Relámpagos Embriagados

Era un día que no llegaba ni nunca se iba, colapsado entre las costillas de un universo cansado. Las nubes caían como gotas de tinta negra, pero nadie las veía, porque los ojos ya no eran ojos, sino espejos rotos, y las almas ya no tenían dirección. El cielo se desplomaba, derritiéndose en un río de luces moradas. Nadie sabía si el sol estaba arriba o debajo, si existía o solo era un eco olvidado de algo que pudo haber sido.

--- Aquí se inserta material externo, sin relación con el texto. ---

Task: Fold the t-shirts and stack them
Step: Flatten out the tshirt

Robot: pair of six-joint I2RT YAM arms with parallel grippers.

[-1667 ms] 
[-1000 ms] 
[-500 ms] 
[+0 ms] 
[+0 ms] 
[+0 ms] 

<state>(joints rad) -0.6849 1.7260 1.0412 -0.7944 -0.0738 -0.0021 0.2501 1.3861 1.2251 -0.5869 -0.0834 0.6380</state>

En medio de este caos, un tipo llamado Rosel se arrastraba sobre su sombra, una sombra que cambiaba de forma cada vez que intentaba mirarla. La ciudad a su alrededor respiraba de manera extraña, como si tuviera pulmones en llamas, y las calles eran más líquidas que sólidas. Las paredes de los edificios se deshacían en formas que Rosel no lograba comprender.—¿Qué diablos está pasando aquí? —se preguntó, o quizás lo gritó, pero no sabía si la pregunta salía de su boca o de una garganta ajena, perdida en algún lugar del espacio.

De repente, una mancha de neón empezó a rebotar frente a él. Era un ojo gigantesco, pero no un ojo común, sino uno que parpadeaba con el ritmo de un acordeón, que se movía a través del aire como si intentara escapar del tiempo. El ojo se acercó, y Rosel, con un gesto involuntario, lo tocó. El contacto fue como sumergirse en un charco de líquidos calientes que no tenían nombre. La ciudad comenzó a  desintegrarse, y las calles se convirtieron en serpientes de fuego que bailaban un tango con las sombras. El aire se llenó de susurros sin sentido y risas que venían de todas partes, pero de ninguna parte. Las esquinas se retorcían como si fueran preguntas sin respuesta. Los árboles cantaban a ritmo de jazz y las luces se descolocaban, bailando como si tuvieran su propia voluntad.

Rosel estaba perdiendo las piezas de su cuerpo, o tal vez solo las había dejado caer sin darse cuenta. Las manos, ya hechas de humo, se movían como si fueran un par de alas atrapadas en un viento enloquecido. El suelo, si es que había un suelo, se tragaba las piernas de Rosel, y el resto de su ser se convirtió en un espiral de colores que gritaban en tonos imposibles.

De pronto, apareció una figura flotando, un tipo que no tenía cara, pero sí una corona hecha de cables eléctricos y hojas de plástico. Estaba rodeado de relojes que giraban hacia atrás, hacia adelante, hacia un lugar que no podía ser encontrado. La figura se acercó a Rosel y le ofreció una taza de lo que parecía ser agua, pero era más bien un reflejo líquido de un pensamiento olvidado.

—Tómala —dijo la figura con una voz que sonaba como un eco del futuro—. Este es el brebaje que borra las fronteras entre los mundos. Todo lo que alguna vez creíste será solo un sueño que se olvidará antes de que lo pienses. Rosel tomó la taza, y al beberla, su boca se convirtió en un río de estrellas fugaces. Todo su ser se transformó en un estallido de luces y sombras. Su cuerpo dejó de ser un cuerpo. Ya no había Rosel, solo había pensamientos dispersos flotando en un infinito negro, y las reglas de la realidad se disolvieron en fragmentos brillantes.

El cielo explotó en miles de colores nunca vistos, y los ríos cambiaron de curso para seguir los latidos de las estrellas. Los relojes ya no marcaban horas, solo pulsos de vida que se desvanecían, y las paredes del mundo se caían, dejando al descubierto la infinita nada que lo sostenía todo. Rosel se perdió, pero no como alguien que se pierde. Se desintegró, se fundió con los colores, se convirtió en la risa de una luna borracha, en un suspiro de viento que nunca tocó el suelo. Y mientras todo giraba y se retorcía en un viaje sin fin, se dio cuenta de que nunca había existido. O tal vez siempre lo había hecho. Quizás todo estaba pasando al mismo tiempo, o tal vez no estaba pasando nada.